Monday, November 2, 2009

Music to relax by (rant)

It's November 2nd, and I am in the library at Kwantlen. This is my first semester back to school, and I'm finding it easier to adjust. First of all, everyone is younger than me: so this time around I know what kind of bullshit to expect from my fellow students. Second of all, I feel like the 5 years I spent not in school have motivated me to learn about things I've always wanted to know. Example: I have always been interested in my family's history, of which a quarter is Russian and mysterious, so I'm taking a history course and writing a rather lengthy paper on the Bolshevik-Russian revolution (the reason for my grandmother being in Canada). I've always thought of myself as a good/creative writer, but always received bad marks in English classes, so I'm in a 'catch-up' English class, relearning the basics of structure. Finally, I always end up in situations where people ask me for advice, so I'm in a Psych class trying to understand why we think the way we do. I feel like I'm leaving all my old habits behind me.

One of the things I'm taking with me from high-school, however, is my constant need to listen to music while working, and I feel like my musical taste has refined to actually help with that. In the past, especially during high-school, my taste leaned more towards slightly abrasive, maybe angst-y alternative rock. I can fully remember a time when I could honestly tell people that Incubus was one of my favorite bands, that Pearl Jam was one of the greatest live bands ever, and that System of a Down was the most creative metal band ever. To some that may be true, but listen to the fucking music I was listening to while working on homework. Abrasive shit when my brain should be thinking freely.

So I'm discovering little pieces of what helps me to relax, and think without restraint. Music without lyrics is a good start: when people are talking, I can't read. So I'm discovering over and over again that I love ambient music.

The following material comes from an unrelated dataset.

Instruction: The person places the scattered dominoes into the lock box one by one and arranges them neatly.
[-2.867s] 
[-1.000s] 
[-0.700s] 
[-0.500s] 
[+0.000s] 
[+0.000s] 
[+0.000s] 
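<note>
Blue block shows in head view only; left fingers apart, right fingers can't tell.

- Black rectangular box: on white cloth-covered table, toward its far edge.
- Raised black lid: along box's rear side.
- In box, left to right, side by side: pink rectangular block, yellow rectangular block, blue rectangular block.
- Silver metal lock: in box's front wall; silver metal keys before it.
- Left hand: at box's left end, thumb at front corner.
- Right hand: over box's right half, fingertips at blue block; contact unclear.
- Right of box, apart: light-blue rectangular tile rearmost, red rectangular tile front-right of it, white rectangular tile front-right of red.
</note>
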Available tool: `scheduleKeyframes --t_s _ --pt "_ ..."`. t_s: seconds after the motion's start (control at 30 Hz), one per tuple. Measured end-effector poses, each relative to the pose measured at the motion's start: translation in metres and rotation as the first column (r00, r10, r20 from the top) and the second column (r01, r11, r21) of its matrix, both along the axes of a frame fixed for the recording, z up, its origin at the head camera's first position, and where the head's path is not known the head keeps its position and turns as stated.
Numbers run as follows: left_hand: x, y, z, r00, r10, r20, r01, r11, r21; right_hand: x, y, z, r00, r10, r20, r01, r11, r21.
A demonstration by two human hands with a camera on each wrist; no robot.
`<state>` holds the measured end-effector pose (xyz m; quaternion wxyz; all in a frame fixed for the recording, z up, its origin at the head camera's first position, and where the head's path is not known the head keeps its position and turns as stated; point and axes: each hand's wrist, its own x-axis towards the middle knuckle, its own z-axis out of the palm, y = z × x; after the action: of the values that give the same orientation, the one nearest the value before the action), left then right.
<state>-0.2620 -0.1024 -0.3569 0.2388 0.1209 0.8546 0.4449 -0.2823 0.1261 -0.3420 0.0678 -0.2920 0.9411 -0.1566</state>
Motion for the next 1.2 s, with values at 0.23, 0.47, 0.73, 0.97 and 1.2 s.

This all traces back to the moment I discovered that music was my primary interest in life. I have a pretty terrible sleeping issue, it's probably some sort of disorder; anyways, I don't know how to relax and go to bed. I'm one of those ADD kids raised on ritelin, so I've got some relaxation issues. I'm drawn to melody and mood in a song more-so than the energy of it. Coldplay released Rush of Blood to the Head at the end of a period where i was only sleeping 4 hours a night for a month, and one day I listened to the album while all fucked up from lack of sleep. That was pretty much it, sad to say it was a Coldplay album that did it.

Not like it's a bad album or anything... I just can't stand 'Coldplay today'.

Anyways after that I really got into albums that... envelope you in their ambiance, mood, and melody. Albums that make you zone out and just wander through your mind. Soon I had discovered Bjork's 'Homogenic', Sigur Ros' untitled, Broken Social Scene's 'You Forgot it in People', Godspeed and their various amazing albums, and what I consider to be my alltime favorite album still to this day, Radiohead's 'Kid A'.
And relaxing is resulting in all of my shit getting done. Instrumental music, ambient music, or music with an emphasis on melody and mood. That's what gets me, really. Right now I'm listening to William Basinski, a record producer who put together a series of 4 albums of ambiance called 'The Disintegration Loops vol I-IV'. They're just ambient loops compiled on magnetic tape that he had made in the 90's; recently he tried to transfer them over to a digital format, but in the transfer the tapes started to disintegrate. He looped each tape until it was completely disintegrated, and recorded that as tracks for the album. What results are 4 discs, with tracks that range from 8-40 minutes in length, of the same short loop, playing over and over, disintegrating with every repeat.

Do you ever get part of a song stuck in your head? Listening to this takes it's place, and is kind of comforting when you're trying to read.